Starting at the first line and ending at the one with "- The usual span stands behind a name", give the lines of the listing again exactly, and nothing else; skip the pictures.

Segment Open

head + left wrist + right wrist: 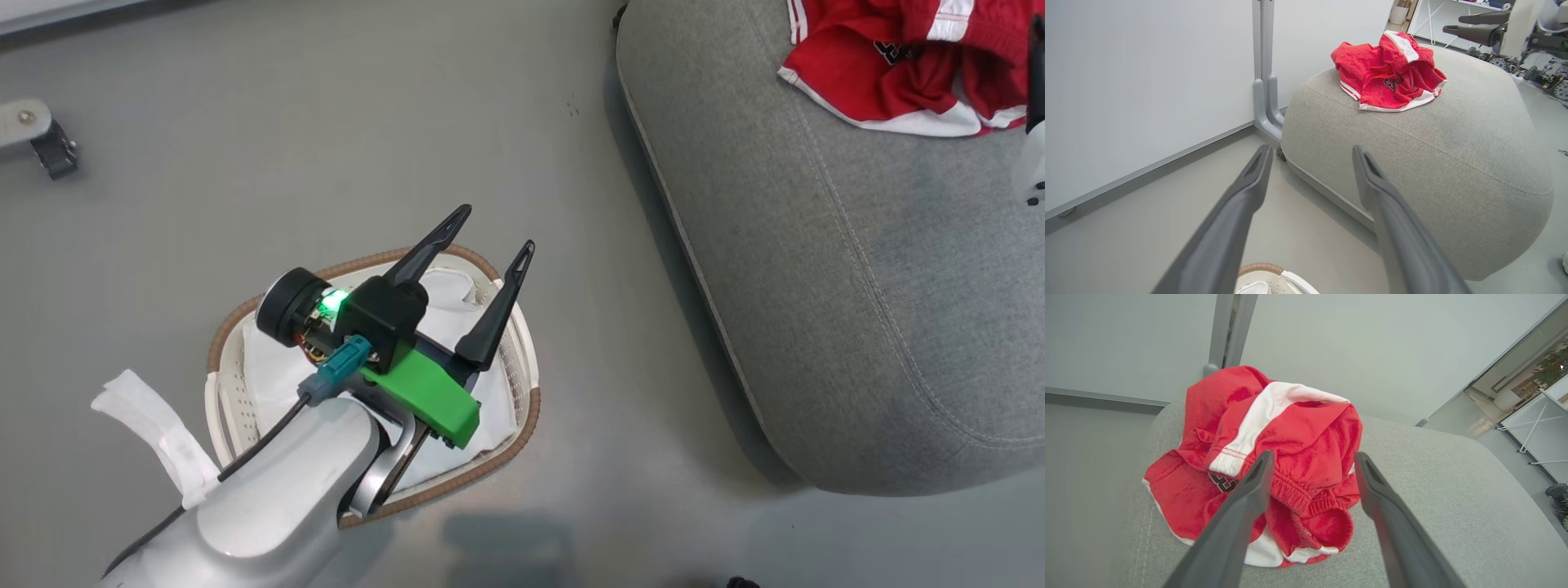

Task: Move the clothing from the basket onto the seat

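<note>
Grey floor (pixel 408 122) all round | big grey seat (pixel 857 286) at right | basket (pixel 529 367) on the floor beside it, white liner (pixel 449 298) showing | red clothing (pixel 890 73) heaped on the seat | left gripper (pixel 497 228) spread wide over the basket | right gripper (pixel 1313 455) spread too, above the heap, gripping nothing
</note>
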You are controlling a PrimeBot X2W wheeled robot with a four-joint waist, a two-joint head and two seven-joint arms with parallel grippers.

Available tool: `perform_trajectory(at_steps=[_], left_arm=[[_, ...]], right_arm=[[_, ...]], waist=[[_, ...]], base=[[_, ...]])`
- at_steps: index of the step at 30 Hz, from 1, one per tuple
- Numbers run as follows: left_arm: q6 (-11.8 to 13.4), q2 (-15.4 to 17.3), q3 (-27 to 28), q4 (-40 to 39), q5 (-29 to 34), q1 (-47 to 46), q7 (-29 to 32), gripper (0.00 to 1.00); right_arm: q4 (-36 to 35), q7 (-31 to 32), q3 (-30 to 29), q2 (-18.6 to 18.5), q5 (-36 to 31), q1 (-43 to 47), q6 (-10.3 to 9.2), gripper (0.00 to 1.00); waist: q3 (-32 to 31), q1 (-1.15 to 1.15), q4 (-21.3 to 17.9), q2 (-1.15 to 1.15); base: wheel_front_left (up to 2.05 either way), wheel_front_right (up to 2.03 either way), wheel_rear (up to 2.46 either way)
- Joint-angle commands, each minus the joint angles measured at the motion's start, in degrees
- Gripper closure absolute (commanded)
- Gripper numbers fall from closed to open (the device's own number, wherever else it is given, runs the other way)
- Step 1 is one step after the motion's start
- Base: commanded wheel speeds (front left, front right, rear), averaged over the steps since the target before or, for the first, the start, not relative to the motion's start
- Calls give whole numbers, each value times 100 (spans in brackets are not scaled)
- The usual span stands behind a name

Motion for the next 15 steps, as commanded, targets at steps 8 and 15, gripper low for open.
perform_trajectory(at_steps=[8,15], left_arm=[[23,-212,874,284,-92,752,-65,0],[13,-290,1857,394,77,1591,-67,0]], right_arm=[[-339,-4,195,210,307,439,-8,0],[-703,-51,-141,682,412,1058,-8,0]], waist=[[-1110,0,639,0],[-1608,0,1101,0]], base=[[0,0,0],[0,0,0]])
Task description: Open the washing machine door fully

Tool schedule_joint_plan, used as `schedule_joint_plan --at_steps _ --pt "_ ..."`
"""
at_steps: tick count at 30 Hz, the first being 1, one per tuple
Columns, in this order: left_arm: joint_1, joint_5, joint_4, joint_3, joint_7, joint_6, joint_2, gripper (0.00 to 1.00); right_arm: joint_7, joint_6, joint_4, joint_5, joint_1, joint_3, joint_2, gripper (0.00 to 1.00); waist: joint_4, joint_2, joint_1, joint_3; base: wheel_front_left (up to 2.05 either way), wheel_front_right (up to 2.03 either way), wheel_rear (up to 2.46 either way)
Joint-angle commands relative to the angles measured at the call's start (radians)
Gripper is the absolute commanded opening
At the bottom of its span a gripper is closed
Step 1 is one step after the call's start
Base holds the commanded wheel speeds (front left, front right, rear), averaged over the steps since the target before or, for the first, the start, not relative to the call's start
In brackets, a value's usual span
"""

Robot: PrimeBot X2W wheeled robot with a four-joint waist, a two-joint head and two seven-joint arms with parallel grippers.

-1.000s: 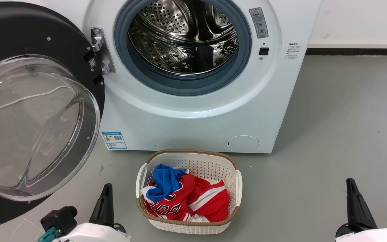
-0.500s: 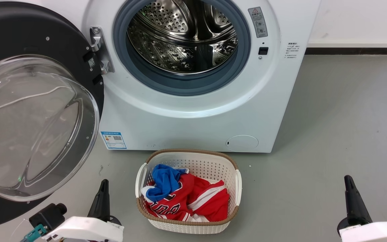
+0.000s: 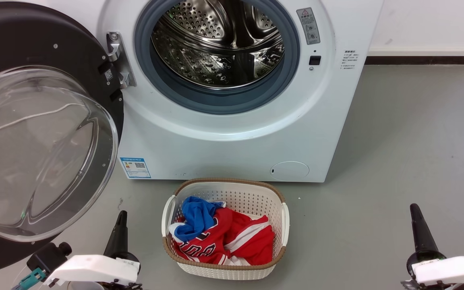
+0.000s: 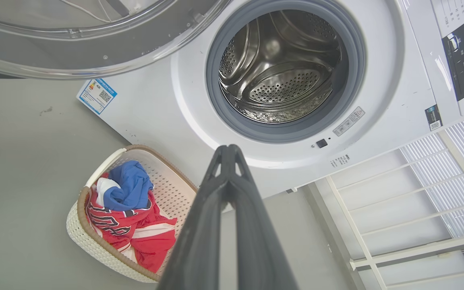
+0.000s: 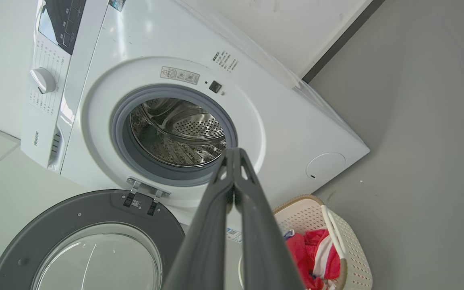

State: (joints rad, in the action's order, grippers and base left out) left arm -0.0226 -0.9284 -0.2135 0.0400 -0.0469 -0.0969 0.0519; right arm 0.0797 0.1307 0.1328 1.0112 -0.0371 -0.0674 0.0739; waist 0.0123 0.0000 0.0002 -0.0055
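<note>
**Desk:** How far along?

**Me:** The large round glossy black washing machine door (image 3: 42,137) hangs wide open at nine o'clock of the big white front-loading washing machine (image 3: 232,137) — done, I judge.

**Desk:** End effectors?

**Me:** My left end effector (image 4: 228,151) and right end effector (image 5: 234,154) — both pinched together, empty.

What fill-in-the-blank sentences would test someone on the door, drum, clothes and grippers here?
The washing machine door hangs ____ on its hinge, clear of the drum.
The drum is ____ inside.
The red and blue clothes lie in the ____ on the floor before the washing machine.
The left gripper and the right gripper both have their fingers ____, holding nothing.
Missing words: open; empty; basket; shut.
</note>
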Motion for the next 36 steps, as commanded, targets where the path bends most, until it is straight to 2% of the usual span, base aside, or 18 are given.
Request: schedule_joint_plan --at_steps 1,36 --pt "-0.024 -0.032 0.007 0.006 0.007 -0.007 -0.001 0.00 -0.007 0.000 -0.002 0.030 0.027 0.001 0.008 0.00 0.000 0.0000 -0.0001 0.000 0.00 0.00 0.00" --pt "-0.065 -0.408 -0.016 0.047 0.098 -0.024 -0.002 0.00 -0.099 0.000 0.064 0.378 0.098 -0.005 0.006 0.00 -0.006 0.0000 -0.0002 0.004 0.00 0.00 0.00"
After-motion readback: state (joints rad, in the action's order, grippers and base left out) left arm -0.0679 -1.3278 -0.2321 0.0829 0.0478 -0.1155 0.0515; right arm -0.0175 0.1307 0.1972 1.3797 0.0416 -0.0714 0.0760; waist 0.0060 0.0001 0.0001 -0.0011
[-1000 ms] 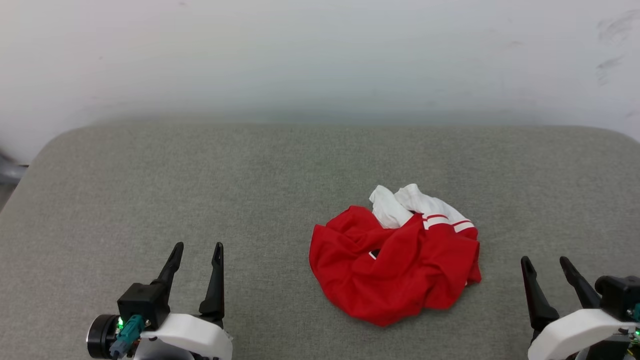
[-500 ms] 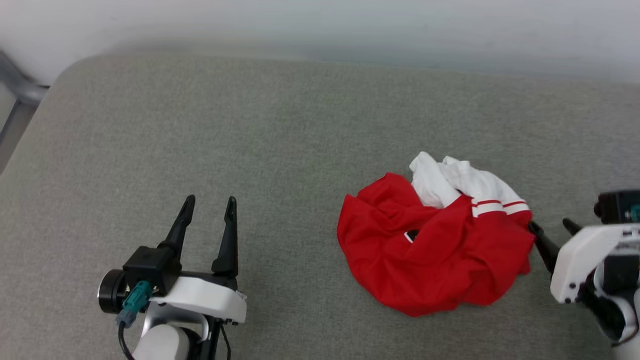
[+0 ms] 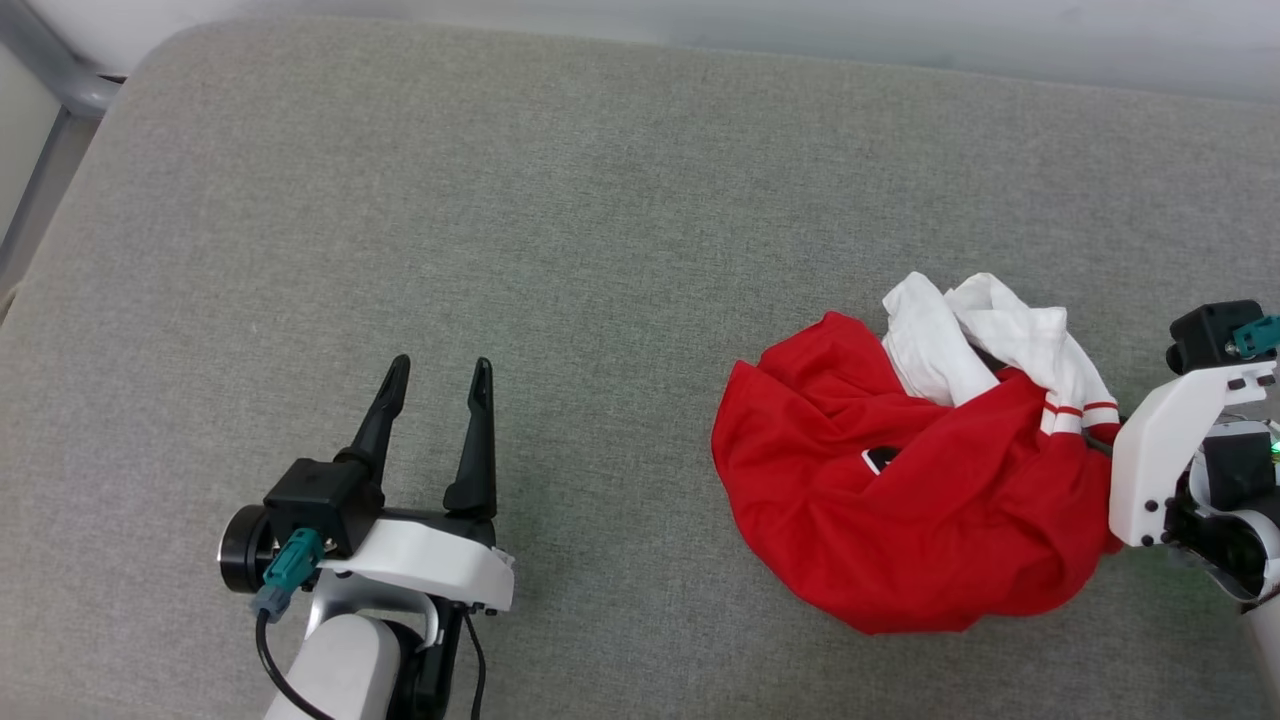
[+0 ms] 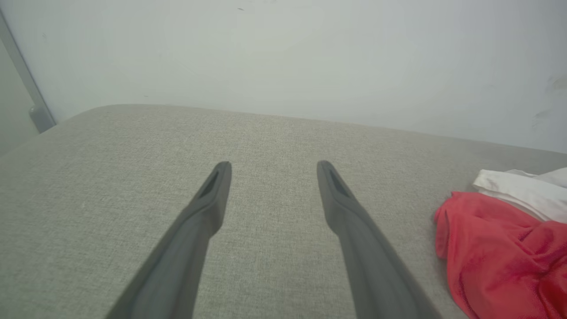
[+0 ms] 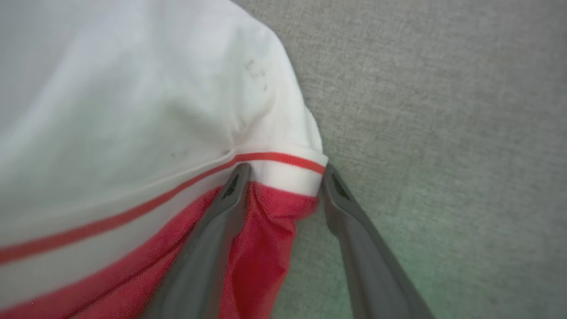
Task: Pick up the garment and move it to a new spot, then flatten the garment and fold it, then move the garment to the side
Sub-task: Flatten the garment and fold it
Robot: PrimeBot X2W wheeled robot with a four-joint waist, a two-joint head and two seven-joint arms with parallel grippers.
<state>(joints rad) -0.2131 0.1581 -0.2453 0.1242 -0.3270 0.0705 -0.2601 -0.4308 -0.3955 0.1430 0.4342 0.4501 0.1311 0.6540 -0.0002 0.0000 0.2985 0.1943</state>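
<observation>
The garment [image 3: 900, 520] lies crumpled in a heap on the right of the grey padded surface [image 3: 600, 200], red body below, white sleeves with red-white striped trim on top. My right gripper [image 3: 1108, 445] is tipped down at the heap's right edge. In the right wrist view its two fingers stand apart around the striped sleeve cuff [image 5: 283, 170], with red cloth between them [image 5: 284, 168]. My left gripper [image 3: 441, 362] rests open and empty over bare surface well left of the garment. In the left wrist view [image 4: 271, 164] the garment [image 4: 496, 248] shows at the far right.
A pale wall runs along the far edge of the surface. A grey metal frame [image 3: 50, 60] stands past the rounded far-left corner. Wide bare surface stretches between the left gripper and the garment.
The head camera has tipped down and turned, shifting the whole picture. My right gripper has gone from the lower right to the garment's right edge, its fingers now around the sleeve cuff. The left gripper stays open.
</observation>
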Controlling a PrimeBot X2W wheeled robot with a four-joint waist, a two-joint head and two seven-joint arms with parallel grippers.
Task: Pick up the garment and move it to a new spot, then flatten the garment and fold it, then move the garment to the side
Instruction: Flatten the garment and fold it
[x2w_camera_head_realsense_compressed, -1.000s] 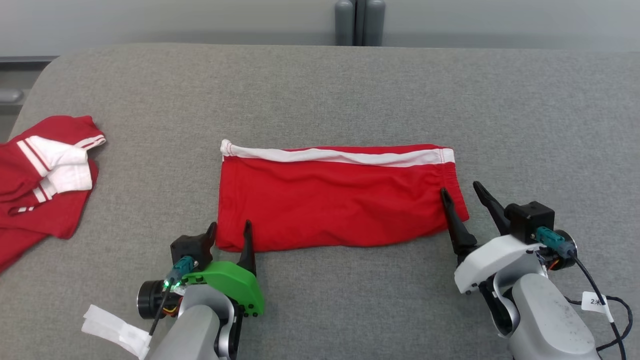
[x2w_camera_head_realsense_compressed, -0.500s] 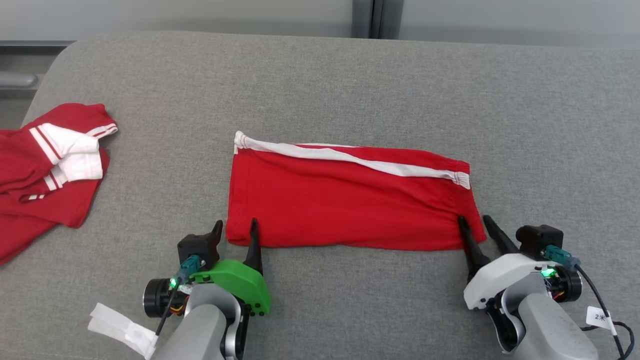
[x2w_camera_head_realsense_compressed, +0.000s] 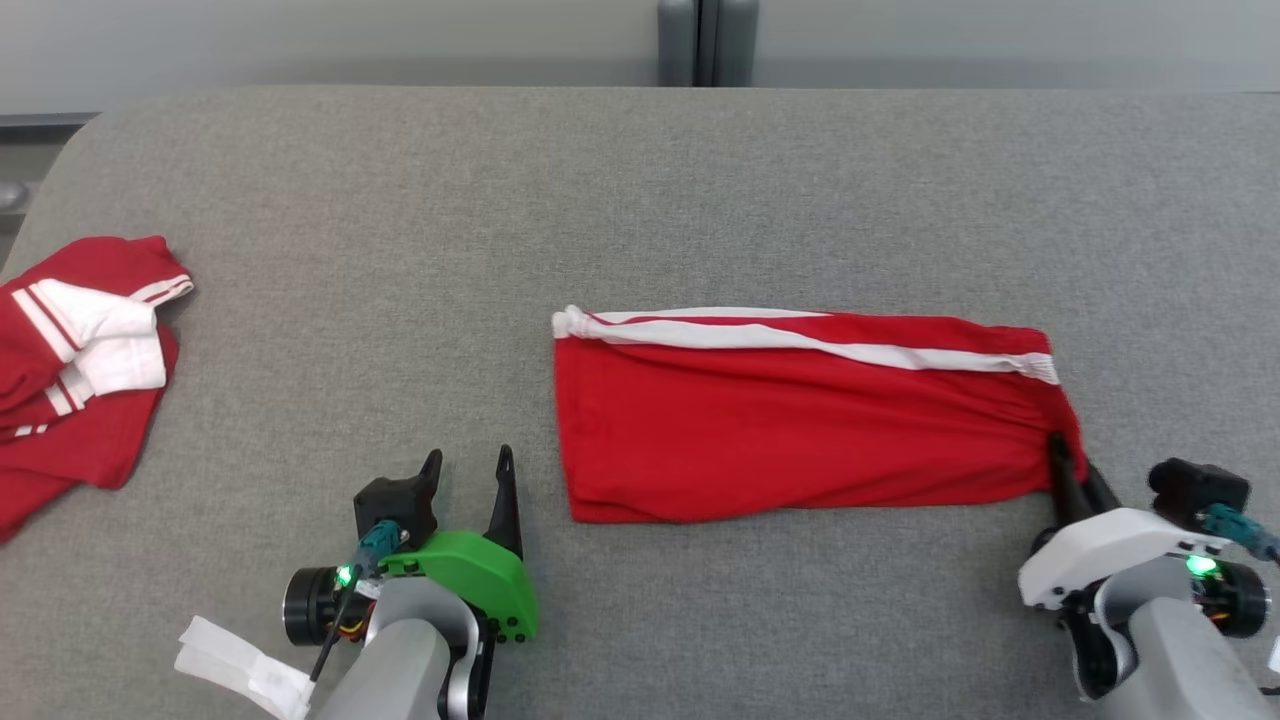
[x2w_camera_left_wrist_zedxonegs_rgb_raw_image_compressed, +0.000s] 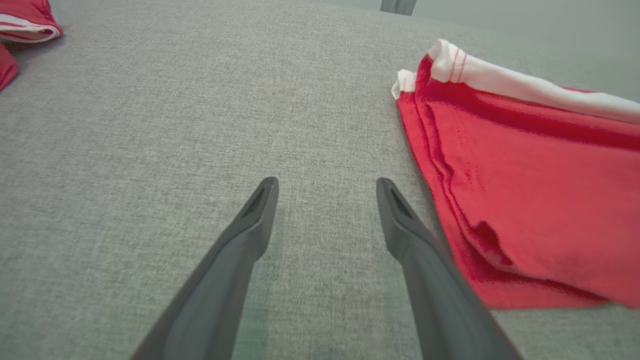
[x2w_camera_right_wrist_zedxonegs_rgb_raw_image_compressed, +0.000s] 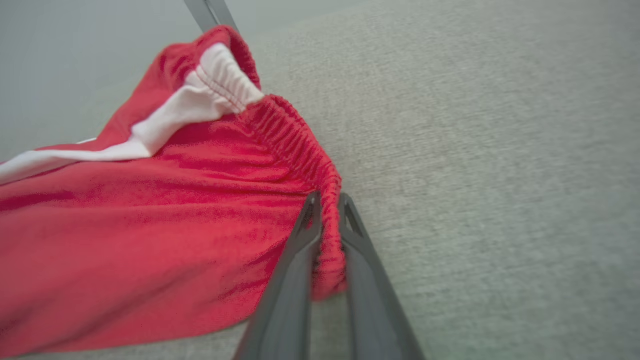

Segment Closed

ANSWER FOR THIS EXERCISE
head + left wrist + right wrist: 

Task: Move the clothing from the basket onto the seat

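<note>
Grey floor (pixel 408 122) all round | big grey seat (pixel 857 286) at right | basket (pixel 529 367) on the floor beside it, white liner (pixel 449 298) showing | red clothing (pixel 890 73) heaped on the seat | left gripper (pixel 497 228) spread wide over the basket | right gripper (pixel 1313 455) spread too, above the heap, gripping nothing
</note>
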You are controlling a PrimeBot X2W wheeled robot with a four-joint waist, a two-joint head and two seven-joint arms with parallel grippers.

Available tool: `perform_trajectory(at_steps=[_], left_arm=[[_, ...]], right_arm=[[_, ...]], waist=[[_, ...]], base=[[_, ...]])`
- at_steps: index of the step at 30 Hz, from 1, one per tuple
- Numbers run as follows: left_arm: q6 (-11.8 to 13.4), q2 (-15.4 to 17.3), q3 (-27 to 28), q4 (-40 to 39), q5 (-29 to 34), q1 (-47 to 46), q7 (-29 to 32), gripper (0.00 to 1.00); right_arm: q4 (-36 to 35), q7 (-31 to 32), q3 (-30 to 29), q2 (-18.6 to 18.5), q5 (-36 to 31), q1 (-43 to 47), q6 (-10.3 to 9.2), gripper (0.00 to 1.00); waist: q3 (-32 to 31), q1 (-1.15 to 1.15), q4 (-21.3 to 17.9), q2 (-1.15 to 1.15); base: wheel_front_left (up to 2.05 either way), wheel_front_right (up to 2.03 either way), wheel_rear (up to 2.46 either way)
- Joint-angle commands, each minus the joint angles measured at the motion's start, in degrees
- Gripper closure absolute (commanded)
- Gripper numbers fall from closed to open (the device's own number, wherever else it is given, runs the other way)
- Step 1 is one step after the motion's start
- Base: commanded wheel speeds (front left, front right, rear), averaged over the steps since the target before or, for the first, the start, not relative to the motion's start
- Calls give whole numbers, each value times 100 (spans in brackets are not scaled)
- The usual span stands behind a name

No more output remains.